Yet the thought of some in the Labour Party – even some senior figures – taking solace in UKIP winning a seat sets my teeth on edge. UKIP as a party are the polar opposite of what today’s Labour Party is about. We’re the party that’s meant to be about looking forwards whilst they’re the party that resolutely looks back. To vote UKIP is to feel that things got worse when Labour was in power, when we should feel – rightly – that the country was changed for the better.

And although it was a disastrous night for the Tories, it still ended up being a painful night for Labour. The result could have been worse – senior party sources were openly predicting that the Labour vote might be as low as 10% – although you sensed that was an element of extreme expectation management going on.

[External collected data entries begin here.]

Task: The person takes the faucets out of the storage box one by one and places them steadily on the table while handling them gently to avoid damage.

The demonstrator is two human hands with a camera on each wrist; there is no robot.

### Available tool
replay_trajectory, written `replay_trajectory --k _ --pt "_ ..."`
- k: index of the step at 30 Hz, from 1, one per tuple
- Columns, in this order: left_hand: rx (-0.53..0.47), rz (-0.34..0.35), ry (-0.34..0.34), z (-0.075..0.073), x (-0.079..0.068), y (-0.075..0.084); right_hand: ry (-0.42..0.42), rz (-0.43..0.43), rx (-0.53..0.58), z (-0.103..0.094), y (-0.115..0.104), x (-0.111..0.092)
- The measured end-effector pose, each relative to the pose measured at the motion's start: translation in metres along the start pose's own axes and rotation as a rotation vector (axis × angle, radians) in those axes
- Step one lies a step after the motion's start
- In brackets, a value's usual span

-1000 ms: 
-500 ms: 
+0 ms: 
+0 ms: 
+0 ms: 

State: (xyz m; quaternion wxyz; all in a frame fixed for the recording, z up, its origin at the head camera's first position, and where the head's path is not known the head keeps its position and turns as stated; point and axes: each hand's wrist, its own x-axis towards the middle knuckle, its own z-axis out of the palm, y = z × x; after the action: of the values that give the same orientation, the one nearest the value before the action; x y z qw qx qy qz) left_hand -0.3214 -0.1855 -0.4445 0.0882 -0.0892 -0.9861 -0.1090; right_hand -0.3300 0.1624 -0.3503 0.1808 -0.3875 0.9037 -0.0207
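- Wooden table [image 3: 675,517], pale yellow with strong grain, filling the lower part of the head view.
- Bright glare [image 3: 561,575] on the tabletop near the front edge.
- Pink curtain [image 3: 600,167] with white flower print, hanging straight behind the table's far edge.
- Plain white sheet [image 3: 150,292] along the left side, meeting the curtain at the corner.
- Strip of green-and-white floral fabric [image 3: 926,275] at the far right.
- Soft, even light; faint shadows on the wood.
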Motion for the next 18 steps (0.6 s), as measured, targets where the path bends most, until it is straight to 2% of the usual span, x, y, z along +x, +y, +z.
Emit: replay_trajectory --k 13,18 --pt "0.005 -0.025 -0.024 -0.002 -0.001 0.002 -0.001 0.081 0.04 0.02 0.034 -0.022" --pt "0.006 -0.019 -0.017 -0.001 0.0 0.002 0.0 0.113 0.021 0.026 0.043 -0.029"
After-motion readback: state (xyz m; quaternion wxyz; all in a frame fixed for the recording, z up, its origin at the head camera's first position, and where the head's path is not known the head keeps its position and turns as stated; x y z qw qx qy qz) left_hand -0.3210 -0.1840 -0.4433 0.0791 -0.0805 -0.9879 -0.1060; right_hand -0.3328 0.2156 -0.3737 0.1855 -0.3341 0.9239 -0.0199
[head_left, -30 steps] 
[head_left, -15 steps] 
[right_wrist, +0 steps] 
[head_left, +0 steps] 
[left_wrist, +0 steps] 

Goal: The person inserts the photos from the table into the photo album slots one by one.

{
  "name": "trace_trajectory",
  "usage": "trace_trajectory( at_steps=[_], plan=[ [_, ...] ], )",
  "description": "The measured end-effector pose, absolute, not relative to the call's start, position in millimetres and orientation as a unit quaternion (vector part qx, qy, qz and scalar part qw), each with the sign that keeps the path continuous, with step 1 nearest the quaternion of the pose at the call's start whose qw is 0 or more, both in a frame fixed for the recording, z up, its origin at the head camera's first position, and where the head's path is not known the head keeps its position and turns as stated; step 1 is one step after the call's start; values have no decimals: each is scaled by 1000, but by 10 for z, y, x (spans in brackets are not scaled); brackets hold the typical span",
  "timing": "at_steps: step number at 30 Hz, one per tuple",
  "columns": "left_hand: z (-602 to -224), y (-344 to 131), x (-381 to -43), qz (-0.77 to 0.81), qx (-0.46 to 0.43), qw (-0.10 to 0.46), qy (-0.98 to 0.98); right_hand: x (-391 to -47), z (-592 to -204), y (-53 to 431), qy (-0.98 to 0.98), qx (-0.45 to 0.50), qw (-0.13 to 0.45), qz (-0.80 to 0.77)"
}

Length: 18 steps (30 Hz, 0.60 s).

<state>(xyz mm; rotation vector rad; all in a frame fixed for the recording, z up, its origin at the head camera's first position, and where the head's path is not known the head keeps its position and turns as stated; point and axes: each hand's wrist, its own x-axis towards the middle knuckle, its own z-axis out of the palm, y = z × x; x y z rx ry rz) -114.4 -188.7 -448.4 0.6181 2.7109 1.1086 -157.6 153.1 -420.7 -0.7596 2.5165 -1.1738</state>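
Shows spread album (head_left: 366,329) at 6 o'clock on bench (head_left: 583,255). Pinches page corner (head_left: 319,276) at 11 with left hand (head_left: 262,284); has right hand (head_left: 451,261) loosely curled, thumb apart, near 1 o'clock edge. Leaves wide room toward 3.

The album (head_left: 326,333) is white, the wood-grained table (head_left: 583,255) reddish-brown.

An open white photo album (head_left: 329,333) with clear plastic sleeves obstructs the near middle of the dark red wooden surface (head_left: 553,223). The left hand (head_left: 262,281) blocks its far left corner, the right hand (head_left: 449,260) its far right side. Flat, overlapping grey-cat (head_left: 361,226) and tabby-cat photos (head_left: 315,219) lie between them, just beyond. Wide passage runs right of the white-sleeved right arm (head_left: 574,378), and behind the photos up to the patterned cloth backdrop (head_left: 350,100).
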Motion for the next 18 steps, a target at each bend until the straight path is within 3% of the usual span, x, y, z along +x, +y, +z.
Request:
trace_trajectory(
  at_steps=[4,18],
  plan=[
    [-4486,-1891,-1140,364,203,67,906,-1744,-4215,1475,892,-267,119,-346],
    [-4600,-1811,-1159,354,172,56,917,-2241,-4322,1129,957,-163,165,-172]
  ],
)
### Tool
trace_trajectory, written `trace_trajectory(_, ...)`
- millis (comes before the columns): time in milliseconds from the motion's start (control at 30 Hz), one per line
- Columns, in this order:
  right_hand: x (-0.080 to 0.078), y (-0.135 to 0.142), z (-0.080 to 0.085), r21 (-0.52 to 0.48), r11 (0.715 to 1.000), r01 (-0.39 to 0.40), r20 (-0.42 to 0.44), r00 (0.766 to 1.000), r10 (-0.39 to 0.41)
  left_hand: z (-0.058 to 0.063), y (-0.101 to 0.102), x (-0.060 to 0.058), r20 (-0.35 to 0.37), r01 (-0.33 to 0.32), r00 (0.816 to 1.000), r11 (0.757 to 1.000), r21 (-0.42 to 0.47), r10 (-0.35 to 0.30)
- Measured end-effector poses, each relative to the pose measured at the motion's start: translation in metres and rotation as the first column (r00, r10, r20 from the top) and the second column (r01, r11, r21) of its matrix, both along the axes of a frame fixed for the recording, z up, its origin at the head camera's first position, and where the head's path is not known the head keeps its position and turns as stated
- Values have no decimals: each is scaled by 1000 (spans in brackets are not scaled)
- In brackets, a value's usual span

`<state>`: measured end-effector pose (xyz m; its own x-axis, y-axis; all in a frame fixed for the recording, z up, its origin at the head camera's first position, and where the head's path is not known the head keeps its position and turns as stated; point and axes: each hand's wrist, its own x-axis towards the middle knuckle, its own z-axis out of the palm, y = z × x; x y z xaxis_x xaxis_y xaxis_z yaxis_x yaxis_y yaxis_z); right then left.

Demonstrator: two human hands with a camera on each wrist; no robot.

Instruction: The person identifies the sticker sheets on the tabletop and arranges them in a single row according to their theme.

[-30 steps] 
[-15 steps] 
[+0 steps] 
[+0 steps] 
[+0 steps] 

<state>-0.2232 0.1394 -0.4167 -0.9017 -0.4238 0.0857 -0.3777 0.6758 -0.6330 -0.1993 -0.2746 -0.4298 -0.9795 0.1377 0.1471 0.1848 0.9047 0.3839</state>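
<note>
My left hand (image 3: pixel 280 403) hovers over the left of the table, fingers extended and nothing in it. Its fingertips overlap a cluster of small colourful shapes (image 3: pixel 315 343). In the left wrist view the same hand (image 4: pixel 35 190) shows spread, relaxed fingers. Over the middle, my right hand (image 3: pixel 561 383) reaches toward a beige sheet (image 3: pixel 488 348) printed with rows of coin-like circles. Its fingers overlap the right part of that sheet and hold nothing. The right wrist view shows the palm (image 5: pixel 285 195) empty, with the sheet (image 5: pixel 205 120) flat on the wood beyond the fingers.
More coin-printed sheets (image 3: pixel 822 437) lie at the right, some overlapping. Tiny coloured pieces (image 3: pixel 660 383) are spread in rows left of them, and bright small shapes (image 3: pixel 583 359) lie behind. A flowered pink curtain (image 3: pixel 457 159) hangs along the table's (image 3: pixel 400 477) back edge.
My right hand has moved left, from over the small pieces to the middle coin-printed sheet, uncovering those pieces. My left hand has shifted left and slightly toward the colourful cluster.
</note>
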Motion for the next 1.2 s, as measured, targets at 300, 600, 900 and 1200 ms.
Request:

In the end it wasn’t quite that bad, but it was still a lacklustre showing from Labour, racking up only 17% of the vote in a seat largely the same as one Labour held only a couple of elections ago.

A party full of vim and vigour, charging headlong towards an election and full of confidence, would have had a look at Rochester and Strood – and our excellent candidate Naushabah Khan – and said “I can have a good go at that”. Alas, at the moment Labour are not that party. Resources were preserved, there was a token effort, but this wasn’t the Labour Party going hammer and tongs to give a tough race our best shot. Of course in a by-election – especially where an MP defects from one party to another – the votes of other parties are going to get squeezed hard. The debate in the seat was about whether they should keep Reckless or keep the Tory party, and Labour were barely part of the equation. But we could and should have been telling the people of Rochester and Strood that they didn’t have to choose between two Tories.

Once again – as in Clacton and Heywood and Middleton – UKIP have united a chunk the electorate against the leading mainstream party. They have set themselves apart from the rest and hovered up the majority of the not the [insert name of incumbents] party. The fall in the Labour vote, the bigger fall in the Tory vote and the absolute annihilation of the Lib Dem vote (they got less than 1% and lost their deposit) is just another example of the electorates point blank rejection of mainstream political parties – an existential crisis that threatens them all.

But no-one in the Labour Party, or the Tories, can say they haven’t been warned – even if neither are yet quite ready to accept the scale of the challenge and smell the electoral coffee. Too many people feel that politics is too distant from them, that they don’t have a stake in how our country is run and that our politicians are too aloof, distant and different from them to listen to them. That’s where for so many UKIP’s appeal lies.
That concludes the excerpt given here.